Y entonces él se dirige a ella de esa forma brusca que sólo los orientales parecen haber aprendido con el arte de la guerra, y su cara queda a pocos milímetros de la de ella. “No hay demasiado tiempo”, piensan los dos sin articular ningún sonido. Y ella se mueve y lo acorrala entre su joven e inmaduro cuerpo y la pared, y se acerca poco a poco a sus labios mientras él se amolda suavemente a su gesto, y cuando sus labios se encuentran la calidez de tan leve contacto humano llena un poquito más el alma perdida de la muchacha. Y el mundo parece girar y girar a su alrededor cuando sus lenguas se entrelazan apasionadamente, como dos amantes largo tiempo sin verse; sus bocas se amoldan a la perfección, llenándose ambas sin dejar ningún resquicio para el vacío. La muchacha despierta a un mundo de sensaciones jamás vividas, despertando también su cuerpo palpitante y deseoso de caricias. La calidez de la boca de él recorre el cuerpo de ella hasta su entrepierna mientras su corazón parece querer salirse del pecho. Y así sucede el más hermoso de todos los besos que se hayan dado jamás sobre la faz de la tierra, fénix y dragón en un abrazo celestial, perdidos en un mundo de demonios occidentales.

Pero no hay tiempo, y ambos lo saben. Una vez saciada su mutua curiosidad por el otro se separan lentamente y se miran a los ojos, sin emitir ningún sonido. Ambos se desean, más allá de idiomas y culturas, de prejuicios y peligros. Ambos se temen, tan cercanos y al mismo tiempo desconocidos, tan desarmados ante el deseo pero siempre atentos a un posible ataque desconfiado. Él sonríe; ha querido ofrecerle esos minutos como regalo.

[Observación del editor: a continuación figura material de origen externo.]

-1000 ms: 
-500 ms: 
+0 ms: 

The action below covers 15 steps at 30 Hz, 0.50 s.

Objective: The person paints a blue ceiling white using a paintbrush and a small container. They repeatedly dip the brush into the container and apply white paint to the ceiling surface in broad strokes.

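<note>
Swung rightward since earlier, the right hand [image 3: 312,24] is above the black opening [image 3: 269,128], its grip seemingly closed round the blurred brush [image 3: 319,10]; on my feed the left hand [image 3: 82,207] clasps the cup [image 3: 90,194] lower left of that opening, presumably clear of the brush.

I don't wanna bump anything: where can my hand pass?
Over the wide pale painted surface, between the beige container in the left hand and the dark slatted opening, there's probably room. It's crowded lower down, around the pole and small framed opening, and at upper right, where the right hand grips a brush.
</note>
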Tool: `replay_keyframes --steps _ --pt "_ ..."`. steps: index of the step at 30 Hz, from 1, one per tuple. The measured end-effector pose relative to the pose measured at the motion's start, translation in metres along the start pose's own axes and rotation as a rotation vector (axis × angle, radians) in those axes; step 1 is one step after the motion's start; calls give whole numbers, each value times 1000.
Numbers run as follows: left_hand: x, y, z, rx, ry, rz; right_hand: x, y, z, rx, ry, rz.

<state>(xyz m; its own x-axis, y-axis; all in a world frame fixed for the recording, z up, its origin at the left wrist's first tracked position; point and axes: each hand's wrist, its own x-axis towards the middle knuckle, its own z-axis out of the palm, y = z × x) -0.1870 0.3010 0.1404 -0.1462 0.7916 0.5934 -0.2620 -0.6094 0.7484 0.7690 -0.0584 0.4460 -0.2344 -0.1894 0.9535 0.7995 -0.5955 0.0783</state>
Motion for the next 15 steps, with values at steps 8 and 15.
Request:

Ella devuelve agradecida la sonrisa, sabiendo que ese momento no se volverá a repetir, pero no es necesario, puesto que quedará grabado en su retina para siempre.

La muchacha camina sonriente hacia la puerta, pasando por delante del joven chino que sin perder la sonrisa la sigue con la mirada. Y ella ya no se atreve a mirarle a los ojos, de modo que cuando pasa por su lado le hace una leve reverencia con la cabeza, y él se la devuelve. Respeto mutuo. Satisfacción conseguida. La comunión de dos almas solitarias atrapadas en un extraño lugar.

Jamás volverán a verse; el muchacho dejará de trabajar en ese restaurante y ella conocerá otras almas similares, aunque no podrá olvidar la pasión de ese único beso. Y desde su estantería, la interminable colección de dragones chinos que a partir de entonces comenzará le devolverá siempre algo de ese momento.